El domingo, 24 de febrero de 2019


Séptimo Domingo del Tiempo Ordinario

(I Samuel 26:2.7-9.12-13.22-23; I Corintios 15:45-49; Lucas 6:27-38)


Cada domingo el padre estaba con su hijo en la misa.  Como el padre tenía en mano el misalito así lo tenía el hijo.  Los dos estaban aprovechándose de las lecturas de la misa por revisarlas cuidadosamente.  Como se dice: la manzana no cae lejos del árbol.  En el evangelio hoy Jesús nos exhorta a nosotros actuar así en cuanto a Dios Padre.

Sobre todo Jesús quiere que seamos misericordiosos como Dios.  Ciertamente está poniendo el listón muy alto para nosotros.  En uno de sus diálogos santa Catalina de Siena reza a Dios diciendo: “No tengo duda que dices a los arrepentidos  del pecado mortal: ‘No recuerdo que me hayan ofendido’”. En la primera lectura vemos a David actuando exactamente así.  No le importa que Saúl tratara de matarlo, quiere reconciliarse con el rey.  No busca la venganza aunque tiene la oportunidad de matarlo.  Su motivo es sólo que Saúl es el “ungido del Señor”.  Cuando pensamos en la cosa, no hay mucha diferencia entre ser “el ungido” de Dios” y de ser su “imagen”.  Pero la segunda distinción aplica a cada persona humana.  Por eso deberíamos ser listos para perdonar a todos que nos hagan mal.  Si no quieren arrepentirse, podemos rezar por ellos.

La palabra misericordia es de dos palabras latín, misereri y cordia.  Usados juntos estas palabras significan corazón de piedad.  Aquellos que tienen un corazón de piedad sienten la tristeza con el sufrimiento del otro.  Reconocen que aun los malvados sufren en una manera u otra.  Tal vez fueran golpeados cuando eran niños con el resultado que son resentidos y enojados ahora.   O puede ser que sus padres no mostraran el afecto de modo que crecieron como matones.  De todos modos los misericordiosos tienen corazón grande para amar a más personas que el yo y sus queridos seres.  En una de sus cartas, san Pablo proclama que él tiene un corazón grande así.  Escribe a los corintios: “Les abro mi corazón [par en par].  En mí no falta lugar para acogerlos” (II Corintios 6:11). 

Desgraciadamente la preocupación con el yo a menudo impide la misericordia para los demás.  Por ser lastimados nosotros cerramos nuestros corazones.  Entonces se secan y se endurecen para que no se hieran de nuevo.  Consciente de nuestra condición delicada, Dios ha enviado a Jesucristo para suavizar y expandir el corazón.  De la cruz Jesús nos da el gran ejemplo de cómo abrir el corazón cuando hayamos sido ofendidos.  Pide al cielo: “Padre, perdónalos…” 

Sin embargo, en situaciones difíciles el ejemplo a penas duras nos basta para cambiar la actitud.  Por eso, Jesús nos da a sí mismo en la Santa Comunión.  Fortalecidos por su cuerpo y vigorados por  su sangre podemos amar a los enemigos como nuestro Dios Padre en el cielo nos ama.  Esto es el mensaje que Pablo quiere transmitir a los corintios en la segunda lectura hoy.  Dice que no hemos de actuar con venganza y malicia como el hombre viejo.  Más bien como personas regeneradas por Cristo, el hombre celestial, hemos de amar a todos los demás.  Aun a aquellos que nos hayan ofendido, podemos tener la misericordia.

Santa Catalina era una virgen consagrada de la ciudad italiana Siena.  Se dedicaba al cuidado de los enfermos y los prisioneros.

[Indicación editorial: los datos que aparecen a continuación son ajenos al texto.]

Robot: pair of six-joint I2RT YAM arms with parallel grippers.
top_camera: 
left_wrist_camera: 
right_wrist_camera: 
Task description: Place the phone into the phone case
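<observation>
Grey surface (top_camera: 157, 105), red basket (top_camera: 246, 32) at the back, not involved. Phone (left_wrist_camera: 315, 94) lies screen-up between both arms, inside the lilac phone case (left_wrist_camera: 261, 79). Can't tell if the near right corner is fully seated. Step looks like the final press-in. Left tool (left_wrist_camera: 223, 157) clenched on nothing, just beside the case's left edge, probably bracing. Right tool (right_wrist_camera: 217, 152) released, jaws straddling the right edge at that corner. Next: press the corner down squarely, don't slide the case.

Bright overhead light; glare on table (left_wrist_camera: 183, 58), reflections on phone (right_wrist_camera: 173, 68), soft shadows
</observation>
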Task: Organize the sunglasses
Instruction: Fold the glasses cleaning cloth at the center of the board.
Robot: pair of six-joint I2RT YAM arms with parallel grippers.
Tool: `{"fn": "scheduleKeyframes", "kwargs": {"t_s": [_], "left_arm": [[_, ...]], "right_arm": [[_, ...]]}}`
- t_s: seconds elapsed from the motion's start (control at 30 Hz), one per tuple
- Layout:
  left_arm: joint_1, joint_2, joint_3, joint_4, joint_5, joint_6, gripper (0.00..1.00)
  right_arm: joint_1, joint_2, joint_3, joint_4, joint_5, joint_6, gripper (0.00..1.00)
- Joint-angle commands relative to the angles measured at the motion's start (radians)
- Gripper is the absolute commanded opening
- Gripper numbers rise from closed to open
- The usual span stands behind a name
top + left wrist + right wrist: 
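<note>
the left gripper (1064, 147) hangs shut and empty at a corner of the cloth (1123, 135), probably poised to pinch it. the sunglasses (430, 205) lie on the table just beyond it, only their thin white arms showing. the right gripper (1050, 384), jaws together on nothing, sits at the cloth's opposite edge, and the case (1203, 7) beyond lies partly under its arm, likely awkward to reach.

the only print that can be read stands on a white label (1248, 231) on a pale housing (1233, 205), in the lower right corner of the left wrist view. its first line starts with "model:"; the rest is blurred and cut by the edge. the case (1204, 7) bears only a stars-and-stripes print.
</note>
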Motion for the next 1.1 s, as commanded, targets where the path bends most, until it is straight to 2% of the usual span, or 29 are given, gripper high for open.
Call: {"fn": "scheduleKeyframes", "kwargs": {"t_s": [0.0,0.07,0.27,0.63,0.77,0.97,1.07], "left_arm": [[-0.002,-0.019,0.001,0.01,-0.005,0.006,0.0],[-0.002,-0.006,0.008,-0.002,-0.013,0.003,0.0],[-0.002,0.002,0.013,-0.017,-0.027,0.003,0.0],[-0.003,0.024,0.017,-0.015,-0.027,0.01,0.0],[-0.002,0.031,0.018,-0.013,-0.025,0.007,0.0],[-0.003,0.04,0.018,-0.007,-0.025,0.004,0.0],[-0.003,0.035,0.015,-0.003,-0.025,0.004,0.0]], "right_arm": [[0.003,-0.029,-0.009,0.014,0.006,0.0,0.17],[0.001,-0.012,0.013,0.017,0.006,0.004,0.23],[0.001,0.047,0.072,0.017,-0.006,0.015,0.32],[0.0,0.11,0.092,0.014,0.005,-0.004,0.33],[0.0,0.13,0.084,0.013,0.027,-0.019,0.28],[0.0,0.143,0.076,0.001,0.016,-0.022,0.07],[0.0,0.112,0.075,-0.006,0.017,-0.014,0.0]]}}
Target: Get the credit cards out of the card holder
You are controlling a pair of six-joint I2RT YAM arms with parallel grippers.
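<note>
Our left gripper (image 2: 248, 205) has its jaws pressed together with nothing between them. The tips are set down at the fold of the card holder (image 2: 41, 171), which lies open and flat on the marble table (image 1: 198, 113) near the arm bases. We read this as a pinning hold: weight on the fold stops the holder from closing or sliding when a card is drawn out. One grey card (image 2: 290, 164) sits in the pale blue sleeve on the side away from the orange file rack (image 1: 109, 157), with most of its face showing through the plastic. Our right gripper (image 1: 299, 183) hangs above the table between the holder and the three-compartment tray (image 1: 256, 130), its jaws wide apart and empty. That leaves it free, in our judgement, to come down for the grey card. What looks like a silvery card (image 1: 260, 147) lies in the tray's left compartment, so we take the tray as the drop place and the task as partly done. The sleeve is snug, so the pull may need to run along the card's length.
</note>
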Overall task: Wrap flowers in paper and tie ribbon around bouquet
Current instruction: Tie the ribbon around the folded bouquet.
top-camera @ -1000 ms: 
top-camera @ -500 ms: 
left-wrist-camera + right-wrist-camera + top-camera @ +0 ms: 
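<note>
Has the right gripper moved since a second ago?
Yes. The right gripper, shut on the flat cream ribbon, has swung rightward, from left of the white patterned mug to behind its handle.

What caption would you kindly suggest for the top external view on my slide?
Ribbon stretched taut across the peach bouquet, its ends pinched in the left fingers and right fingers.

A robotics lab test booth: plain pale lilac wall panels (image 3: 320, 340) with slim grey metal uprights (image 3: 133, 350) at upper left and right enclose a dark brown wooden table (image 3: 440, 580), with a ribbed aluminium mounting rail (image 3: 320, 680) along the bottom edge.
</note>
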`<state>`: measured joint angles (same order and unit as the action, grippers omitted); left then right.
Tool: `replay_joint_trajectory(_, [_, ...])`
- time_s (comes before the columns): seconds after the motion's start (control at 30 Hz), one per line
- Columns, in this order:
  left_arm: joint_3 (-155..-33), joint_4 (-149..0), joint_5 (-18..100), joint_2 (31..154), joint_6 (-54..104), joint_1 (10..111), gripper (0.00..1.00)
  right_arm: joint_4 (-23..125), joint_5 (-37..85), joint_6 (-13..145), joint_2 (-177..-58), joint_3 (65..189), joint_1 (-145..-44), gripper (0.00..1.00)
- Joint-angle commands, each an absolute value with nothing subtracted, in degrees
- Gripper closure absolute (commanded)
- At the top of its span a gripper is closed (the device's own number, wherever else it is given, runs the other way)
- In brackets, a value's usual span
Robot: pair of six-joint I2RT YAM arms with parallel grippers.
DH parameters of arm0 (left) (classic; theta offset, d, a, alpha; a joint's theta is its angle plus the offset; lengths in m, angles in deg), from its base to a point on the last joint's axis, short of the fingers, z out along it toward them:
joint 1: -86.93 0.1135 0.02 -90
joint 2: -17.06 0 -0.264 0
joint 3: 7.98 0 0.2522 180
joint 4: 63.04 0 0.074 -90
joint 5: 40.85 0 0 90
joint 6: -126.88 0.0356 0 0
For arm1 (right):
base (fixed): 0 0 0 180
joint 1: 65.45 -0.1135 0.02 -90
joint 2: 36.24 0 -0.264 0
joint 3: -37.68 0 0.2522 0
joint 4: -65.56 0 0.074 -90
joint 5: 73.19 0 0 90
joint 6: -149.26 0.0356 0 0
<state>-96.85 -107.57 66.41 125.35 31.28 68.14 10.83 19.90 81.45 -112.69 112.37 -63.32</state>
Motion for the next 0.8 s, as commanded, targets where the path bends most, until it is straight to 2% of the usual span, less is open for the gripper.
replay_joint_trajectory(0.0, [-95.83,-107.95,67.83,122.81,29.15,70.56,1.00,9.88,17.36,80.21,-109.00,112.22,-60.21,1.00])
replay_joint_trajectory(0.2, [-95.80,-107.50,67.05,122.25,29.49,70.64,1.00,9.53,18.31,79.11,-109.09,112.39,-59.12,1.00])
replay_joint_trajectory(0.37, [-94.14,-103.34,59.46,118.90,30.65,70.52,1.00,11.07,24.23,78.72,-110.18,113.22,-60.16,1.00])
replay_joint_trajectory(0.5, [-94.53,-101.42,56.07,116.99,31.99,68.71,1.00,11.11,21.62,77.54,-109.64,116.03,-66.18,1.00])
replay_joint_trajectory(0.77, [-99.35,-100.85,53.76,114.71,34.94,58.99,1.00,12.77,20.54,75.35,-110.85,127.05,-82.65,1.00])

También se metía en la política tanto del estado como de la Iglesia.  Con todas estas actividades Santa Catalina tenía muchos seguidores - laicos, sacerdotes, y religiosos – que le acompañaban en sus giros.  Santa Catalina era famosa por predicar la misericordia de Dios.  Como Jesús, Catalina miraba a Dios sobre todo como fuente de la misericordia.  Dijo a Dios Padre: “¡O misericordia! Mi corazón se hunde en pensar en ti: pues no importa a dónde me vuelva, encuentro sólo la misericordia”.